You have no face. Your face is a flat, smooth piece of flesh. I feel nauseous… My inside is like mud. I run to the railing, lean over halfway, and vomit. People pass by me, they smell of the day. Every time they get close to me, this smell turns my stomach even more. I am vomiting mud. My reflection shatters in the sea as I vomit. I change shape in the water, I dissolve, I scatter…. In every scattered piece of me, the star-glitters of the sun…

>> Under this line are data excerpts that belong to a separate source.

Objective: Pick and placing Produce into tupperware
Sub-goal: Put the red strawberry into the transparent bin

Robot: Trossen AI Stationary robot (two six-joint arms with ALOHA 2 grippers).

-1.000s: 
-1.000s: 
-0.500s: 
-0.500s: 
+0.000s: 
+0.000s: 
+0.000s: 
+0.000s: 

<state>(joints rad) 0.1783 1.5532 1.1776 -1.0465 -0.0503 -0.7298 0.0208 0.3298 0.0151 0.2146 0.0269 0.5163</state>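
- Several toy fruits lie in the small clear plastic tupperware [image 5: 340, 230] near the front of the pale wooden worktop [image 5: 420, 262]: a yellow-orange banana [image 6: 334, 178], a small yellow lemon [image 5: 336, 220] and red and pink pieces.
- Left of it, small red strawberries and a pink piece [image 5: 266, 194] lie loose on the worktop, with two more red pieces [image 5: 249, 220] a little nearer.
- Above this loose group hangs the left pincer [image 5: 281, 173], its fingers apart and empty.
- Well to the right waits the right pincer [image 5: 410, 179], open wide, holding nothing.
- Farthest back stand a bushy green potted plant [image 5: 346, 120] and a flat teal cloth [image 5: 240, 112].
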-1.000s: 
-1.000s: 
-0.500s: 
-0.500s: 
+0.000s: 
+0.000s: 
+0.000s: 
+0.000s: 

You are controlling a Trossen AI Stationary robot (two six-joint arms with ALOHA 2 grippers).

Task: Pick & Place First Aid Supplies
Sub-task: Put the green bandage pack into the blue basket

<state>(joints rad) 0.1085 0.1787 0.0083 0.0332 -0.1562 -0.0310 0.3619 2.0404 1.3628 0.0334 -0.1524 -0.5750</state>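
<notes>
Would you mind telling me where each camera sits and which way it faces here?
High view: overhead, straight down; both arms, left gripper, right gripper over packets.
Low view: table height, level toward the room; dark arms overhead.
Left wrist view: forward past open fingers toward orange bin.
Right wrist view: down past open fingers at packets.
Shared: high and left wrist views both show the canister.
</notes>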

It dazes my eyes. I can only see gleams.

Did I wake up again. Damn it. This will never end. It will never end.

I am tired.

A train passes through the middle of the room. Everywhere is stark white. The train is very fast.

“Shall we get on?”

I step toward the train; it is so fast that I feel drunk. I arrive at a stark white apron. My mother is lying on the ground, in the middle of that huge apron. “I am going to sleep…” she says.

A plane like a woman comes and picks me up… smooth. Heavy. Radiant, gleaming. My mother drifts away, growing smaller and smaller. She is sleeping. I arrive at my home. I go out onto the balcony. Everywhere is spring, sunshine. Pink, lilac colors in the sky. Leaves in every shade of green and yellow… flowers.

It has snowed only on my balcony. My front is winter, my view is spring. The tracks of my steps remain in the snow. I jump into spring from this 10th floor. I see the officer’s feet for a moment, with the roar I hear as I smash into the ground.

“Did you inform the patient’s relative?”

“Unfortunately. Her mother is sleeping, doctor.”